Your instructions :: In the data that follows, count every line holding the string "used" and give the count alone.

Extracted data ::

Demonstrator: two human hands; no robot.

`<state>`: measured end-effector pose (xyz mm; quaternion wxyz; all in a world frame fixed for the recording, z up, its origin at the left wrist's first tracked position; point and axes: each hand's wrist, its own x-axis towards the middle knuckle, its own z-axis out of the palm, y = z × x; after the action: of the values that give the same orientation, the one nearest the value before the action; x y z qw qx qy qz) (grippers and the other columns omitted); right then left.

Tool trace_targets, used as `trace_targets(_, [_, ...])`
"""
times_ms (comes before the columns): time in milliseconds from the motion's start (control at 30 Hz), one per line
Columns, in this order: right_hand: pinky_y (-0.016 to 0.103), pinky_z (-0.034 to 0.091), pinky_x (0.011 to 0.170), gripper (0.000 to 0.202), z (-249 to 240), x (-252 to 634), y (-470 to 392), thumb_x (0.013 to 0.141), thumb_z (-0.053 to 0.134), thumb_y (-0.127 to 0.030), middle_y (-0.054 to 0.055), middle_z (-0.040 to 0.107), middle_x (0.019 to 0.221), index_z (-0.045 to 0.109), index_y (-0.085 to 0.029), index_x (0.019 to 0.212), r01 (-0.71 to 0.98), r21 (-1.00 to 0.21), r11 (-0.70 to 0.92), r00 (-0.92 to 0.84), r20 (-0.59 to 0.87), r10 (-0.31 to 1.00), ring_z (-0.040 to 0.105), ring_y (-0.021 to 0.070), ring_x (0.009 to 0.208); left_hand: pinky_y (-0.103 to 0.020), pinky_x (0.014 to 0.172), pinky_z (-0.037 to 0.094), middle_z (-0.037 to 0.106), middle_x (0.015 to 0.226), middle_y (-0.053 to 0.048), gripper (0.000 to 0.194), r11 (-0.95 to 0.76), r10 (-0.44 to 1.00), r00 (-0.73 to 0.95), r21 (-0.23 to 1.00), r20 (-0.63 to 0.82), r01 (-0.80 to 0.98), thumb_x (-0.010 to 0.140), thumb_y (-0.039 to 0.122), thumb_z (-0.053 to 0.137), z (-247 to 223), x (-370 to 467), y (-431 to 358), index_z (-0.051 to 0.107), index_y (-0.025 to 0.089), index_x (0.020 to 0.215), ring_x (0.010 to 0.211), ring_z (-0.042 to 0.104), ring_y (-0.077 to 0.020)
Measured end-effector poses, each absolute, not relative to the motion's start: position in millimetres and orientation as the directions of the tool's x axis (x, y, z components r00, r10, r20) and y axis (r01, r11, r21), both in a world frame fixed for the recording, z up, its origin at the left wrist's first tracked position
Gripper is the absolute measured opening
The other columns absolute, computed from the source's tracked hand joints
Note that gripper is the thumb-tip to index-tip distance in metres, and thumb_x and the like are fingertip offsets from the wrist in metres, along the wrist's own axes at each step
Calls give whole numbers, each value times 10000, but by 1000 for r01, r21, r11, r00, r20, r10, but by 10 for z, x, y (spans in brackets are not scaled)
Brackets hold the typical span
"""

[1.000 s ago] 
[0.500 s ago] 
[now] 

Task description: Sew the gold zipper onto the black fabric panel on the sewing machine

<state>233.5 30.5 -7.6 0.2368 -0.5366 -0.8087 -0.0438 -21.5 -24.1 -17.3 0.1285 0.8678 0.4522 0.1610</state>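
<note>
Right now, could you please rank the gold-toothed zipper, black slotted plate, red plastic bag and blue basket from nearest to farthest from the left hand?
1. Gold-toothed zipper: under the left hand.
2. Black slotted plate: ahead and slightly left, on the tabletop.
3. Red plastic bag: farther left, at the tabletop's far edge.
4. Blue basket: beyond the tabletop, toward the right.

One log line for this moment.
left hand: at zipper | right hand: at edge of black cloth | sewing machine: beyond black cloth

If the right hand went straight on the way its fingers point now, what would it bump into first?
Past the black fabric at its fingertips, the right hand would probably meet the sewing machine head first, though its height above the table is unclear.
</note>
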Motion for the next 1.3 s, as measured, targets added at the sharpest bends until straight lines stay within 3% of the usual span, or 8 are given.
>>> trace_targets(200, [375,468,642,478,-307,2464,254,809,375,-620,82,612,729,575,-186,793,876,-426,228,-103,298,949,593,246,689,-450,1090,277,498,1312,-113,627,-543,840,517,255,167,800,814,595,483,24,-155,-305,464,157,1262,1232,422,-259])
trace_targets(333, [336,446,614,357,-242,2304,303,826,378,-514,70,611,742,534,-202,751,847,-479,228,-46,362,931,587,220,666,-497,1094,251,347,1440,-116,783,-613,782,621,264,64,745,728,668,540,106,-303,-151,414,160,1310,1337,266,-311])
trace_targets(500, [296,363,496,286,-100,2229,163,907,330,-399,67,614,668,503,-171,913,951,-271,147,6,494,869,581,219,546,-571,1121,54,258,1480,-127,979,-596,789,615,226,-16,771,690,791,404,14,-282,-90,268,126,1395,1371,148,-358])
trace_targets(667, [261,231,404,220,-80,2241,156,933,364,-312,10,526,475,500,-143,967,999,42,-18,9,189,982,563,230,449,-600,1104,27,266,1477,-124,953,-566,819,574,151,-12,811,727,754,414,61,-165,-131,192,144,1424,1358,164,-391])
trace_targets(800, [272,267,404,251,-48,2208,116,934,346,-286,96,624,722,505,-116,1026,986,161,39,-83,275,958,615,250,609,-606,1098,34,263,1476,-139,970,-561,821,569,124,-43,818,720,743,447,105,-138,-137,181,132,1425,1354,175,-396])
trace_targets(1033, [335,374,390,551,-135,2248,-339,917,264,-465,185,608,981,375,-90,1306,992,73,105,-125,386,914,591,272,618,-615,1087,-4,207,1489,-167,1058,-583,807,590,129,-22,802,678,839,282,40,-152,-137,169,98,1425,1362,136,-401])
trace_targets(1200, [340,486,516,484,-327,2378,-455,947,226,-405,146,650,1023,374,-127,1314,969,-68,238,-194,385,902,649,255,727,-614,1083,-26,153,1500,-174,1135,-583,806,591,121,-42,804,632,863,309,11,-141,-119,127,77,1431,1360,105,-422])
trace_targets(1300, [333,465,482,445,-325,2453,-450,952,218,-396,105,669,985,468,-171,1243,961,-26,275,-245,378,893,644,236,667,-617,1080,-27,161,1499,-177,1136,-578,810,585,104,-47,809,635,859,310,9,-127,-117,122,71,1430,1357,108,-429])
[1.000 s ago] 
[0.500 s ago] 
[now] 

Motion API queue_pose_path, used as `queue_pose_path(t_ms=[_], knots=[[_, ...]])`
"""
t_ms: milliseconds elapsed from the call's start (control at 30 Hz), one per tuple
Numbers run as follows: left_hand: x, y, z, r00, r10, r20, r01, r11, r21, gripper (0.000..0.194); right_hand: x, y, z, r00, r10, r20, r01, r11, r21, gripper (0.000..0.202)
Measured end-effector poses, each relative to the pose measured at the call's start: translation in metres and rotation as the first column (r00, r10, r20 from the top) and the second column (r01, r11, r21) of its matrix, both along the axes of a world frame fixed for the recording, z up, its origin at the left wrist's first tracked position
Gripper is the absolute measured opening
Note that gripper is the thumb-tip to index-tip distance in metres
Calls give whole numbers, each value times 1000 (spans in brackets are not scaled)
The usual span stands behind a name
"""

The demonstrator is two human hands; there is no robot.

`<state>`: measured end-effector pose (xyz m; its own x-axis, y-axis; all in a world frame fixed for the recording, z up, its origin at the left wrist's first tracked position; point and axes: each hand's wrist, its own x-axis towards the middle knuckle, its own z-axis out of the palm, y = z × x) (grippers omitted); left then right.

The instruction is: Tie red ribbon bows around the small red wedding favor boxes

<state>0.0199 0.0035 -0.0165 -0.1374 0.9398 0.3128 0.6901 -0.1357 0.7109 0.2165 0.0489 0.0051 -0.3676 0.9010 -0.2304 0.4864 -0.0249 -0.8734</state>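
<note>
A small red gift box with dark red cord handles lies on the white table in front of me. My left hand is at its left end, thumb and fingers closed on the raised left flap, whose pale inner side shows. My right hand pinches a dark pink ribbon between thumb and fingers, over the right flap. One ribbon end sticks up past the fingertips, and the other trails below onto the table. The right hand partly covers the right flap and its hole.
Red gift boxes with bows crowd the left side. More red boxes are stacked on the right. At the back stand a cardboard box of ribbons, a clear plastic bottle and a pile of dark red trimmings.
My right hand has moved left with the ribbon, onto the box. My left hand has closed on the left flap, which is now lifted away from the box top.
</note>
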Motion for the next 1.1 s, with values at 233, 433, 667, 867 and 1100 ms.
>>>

Your response :: 2